Bölüm 21

7.1K 423 42
                                    

Aydın'ın merkezine indiğimizde birbirinden renkli caddelerden geçtik. Havanın karanlık olmasıyla insanlar evlerine dağılmış, sokaklar tenhalaşmıştı.

Birkaç araba ile beraber dolanmaya devam ederken sonunda ahşap, büyük bir lokantanın önünde durduk.

Teo arabadan inip, benimde inmeme yardımcı olduğunda el ele içeri doğru yürümeye başladık. Arkama baktığımda arabalarından inen diğer sürü üyelerini gördüm.

"Hoşgeldiniz efendim."

Kapıda ki adam, tanıdığını belli edercesine başını eğdiğinde içeri girdik. Merdivenlerden yukarı çıktığımızda geniş bir masa bizi karşıladı. Teo, başta ki sandalyeyi çekip oturmama yardımcı olduktan sonra diğer sürü üyeleri de kendi yerlerine geçmişti.

Teo, kulağıma eğilerek fısıldadı. "Bugün özel bir gün."

Ona baktığımda ne olduğunu soracaktım ki, önümüze yemeklerin gelmesiyle sustum. Çorbayı içerken herkes neşeli şekilde birbiriyle sohbet ediyordu. Mia ile gözlerimiz buluştuğunda gülümsedim. O da bana gülerek el salladığında masanın diğer ucunda olmasına üzülmüştüm. Aslında Mia dışında çok fazla kız yoktu.

Diğerleri kızlar biraz daha kendi içlerine dönüklerdi. Isparta'da, Antalya'da gördüğüm sürü halkı bana karşı hep saygılı ve nazikti. Yine de hafızamı yokladığımda gördüklerim çoğunlukla erkekti.

Teo'ya döndüğümde yanında ki Leon ile ciddi bir sohbette olduğunu gördüm. Biraz kulak kabarttığımda sürünün durumu ve belgeler hakkında sıkıcı konulardı. Gözlerimiz buluştuğunda cümlelerini tamamlayıp arkasına yaslandı. "Bir sorun mu var güzelim?"
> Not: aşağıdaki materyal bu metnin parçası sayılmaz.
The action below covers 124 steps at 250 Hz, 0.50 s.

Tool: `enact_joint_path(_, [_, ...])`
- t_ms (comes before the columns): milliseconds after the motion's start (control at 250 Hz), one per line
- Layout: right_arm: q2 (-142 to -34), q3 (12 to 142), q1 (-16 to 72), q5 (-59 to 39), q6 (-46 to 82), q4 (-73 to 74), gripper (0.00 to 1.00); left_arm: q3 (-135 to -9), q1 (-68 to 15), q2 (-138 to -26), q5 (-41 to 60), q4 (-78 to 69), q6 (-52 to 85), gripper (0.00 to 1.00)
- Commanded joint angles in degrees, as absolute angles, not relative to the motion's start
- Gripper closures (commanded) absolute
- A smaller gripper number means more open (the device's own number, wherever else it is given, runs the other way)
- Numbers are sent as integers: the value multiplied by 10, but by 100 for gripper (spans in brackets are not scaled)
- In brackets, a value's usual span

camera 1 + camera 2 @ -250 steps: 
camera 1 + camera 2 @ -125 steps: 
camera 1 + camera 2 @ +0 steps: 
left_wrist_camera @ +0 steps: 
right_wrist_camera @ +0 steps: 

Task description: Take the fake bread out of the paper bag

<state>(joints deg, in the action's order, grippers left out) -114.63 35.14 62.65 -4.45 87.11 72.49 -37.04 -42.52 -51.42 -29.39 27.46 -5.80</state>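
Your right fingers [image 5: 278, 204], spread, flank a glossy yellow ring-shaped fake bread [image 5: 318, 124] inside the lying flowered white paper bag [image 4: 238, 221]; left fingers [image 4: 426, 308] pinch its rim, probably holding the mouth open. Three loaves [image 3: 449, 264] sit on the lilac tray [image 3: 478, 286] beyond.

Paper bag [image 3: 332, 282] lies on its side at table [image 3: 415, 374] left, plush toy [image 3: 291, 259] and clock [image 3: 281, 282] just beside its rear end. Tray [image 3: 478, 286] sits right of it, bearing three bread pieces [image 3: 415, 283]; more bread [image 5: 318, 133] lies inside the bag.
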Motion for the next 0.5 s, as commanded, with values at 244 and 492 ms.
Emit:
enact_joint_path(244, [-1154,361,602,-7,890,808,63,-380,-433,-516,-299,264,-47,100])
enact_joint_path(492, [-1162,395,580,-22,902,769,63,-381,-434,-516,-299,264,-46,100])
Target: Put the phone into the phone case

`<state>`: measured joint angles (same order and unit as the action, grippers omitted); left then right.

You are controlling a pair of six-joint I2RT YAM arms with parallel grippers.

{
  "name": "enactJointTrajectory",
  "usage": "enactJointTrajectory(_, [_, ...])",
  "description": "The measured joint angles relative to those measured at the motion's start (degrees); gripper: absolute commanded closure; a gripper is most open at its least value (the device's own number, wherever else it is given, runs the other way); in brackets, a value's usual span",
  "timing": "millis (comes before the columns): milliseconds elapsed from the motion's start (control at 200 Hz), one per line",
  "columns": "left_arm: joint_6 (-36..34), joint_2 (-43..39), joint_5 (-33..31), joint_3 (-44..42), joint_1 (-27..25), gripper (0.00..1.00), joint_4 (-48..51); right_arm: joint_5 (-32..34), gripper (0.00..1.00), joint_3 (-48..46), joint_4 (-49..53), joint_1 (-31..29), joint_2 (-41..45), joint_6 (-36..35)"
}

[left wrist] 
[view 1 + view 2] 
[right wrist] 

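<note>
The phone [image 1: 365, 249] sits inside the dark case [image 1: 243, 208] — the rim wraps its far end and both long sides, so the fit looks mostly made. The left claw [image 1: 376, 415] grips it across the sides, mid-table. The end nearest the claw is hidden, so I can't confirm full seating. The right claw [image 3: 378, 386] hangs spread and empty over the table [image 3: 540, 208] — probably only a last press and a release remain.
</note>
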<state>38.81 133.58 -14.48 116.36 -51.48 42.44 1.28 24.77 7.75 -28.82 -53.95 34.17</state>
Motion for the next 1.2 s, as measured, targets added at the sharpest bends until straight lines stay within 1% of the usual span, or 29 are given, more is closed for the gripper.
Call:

Ona doğru yaklaşarak kulağına eğildim. "Neden kız sayısı çok az?"

Gözleri etrafta tur attıktan sonra tekrar bana döndü. "Asıl sürü Michigan'da. Kadınların genellikle çocuğu olduğu için seyahat etmezler, ki eşleri de bunu istemiyor. Oraya gittiğinde hepsiyle tanışırsın."

"Oraya gitmeyi düşünmüyorum. Ayrıca bana Alaska'dan geldiğini söylemiştin?"

Gözlerini kıstığında ona karşı çıkma ihtimalimin olmadığının farkındaydım. Yine de Türkiye'den her şeyi öylece bırakıp gidemezdim. Ailemi ve geride kalan tüm şeyleri düşününce bu beni tedirgin etmeye yetiyordu.

"Alaska doğduğum yer. Aslında tüm kurtlar oralı, yüzyıllar önce soyumuzun başlangıç noktası. Michigan'a yerleştikten sonra halk orada yaşamaya devam etmiş."

Diğer cümlemi görmezden gelmişti ama belki de bu daha iyiydi. İkimizinde burada tartışmak istemediği belliydi. Ama bu konuyu evde konuşmamız gerektiğini aklıma not ettim. "Alaska'nın çok soğuk olduğunu duymuştum."

"Evet. Üşümemen için her şeyi yapacağımdan emin olabilirsin." Diyerek göz kırptı.

Önüme döndüğümde konuşmayı sonlandırarak patatesimi yemeğe devam ettim. Teo, iri parmaklarını, ellerimin üzerinden hiç ayırmıyordu. Çekmeye çalıştığımda buna izin vermeyip daha sıkı tutuyordu. Yanımda olması bana güven verse de bunu bu kadar göz önüne sokmaya aşılabileceğimi sanmıyordum.

Üzerimde ki siyah elbise tüm hatlarımı belli edecek kadar dar olduğu için bugün bunu seçtiğime biraz pişman olmuştum. Üstüne Teo'nun hırıldayarak üstümden çıkarmak için her yolu denediğini düşünürsem, pek gerek yok gibiydi. Yemeğimi bitirdikten sonra etrafımı izlemeye devam ettim.

"Alfa, izninle Luna'yı biraz almak istiyoruz."
Mia ve arkasında ki siyah saçlı kız bize yalvaran bakışlar atıyordu.

"Hayır. Yanımdan ayrılamaz." Teo ellerimi daha sıkı tuttuğunda neden her seferinde bunu yaşadığımızı anlayamıyordum. Ona kalsa yalnız duş bile alamayacaktım.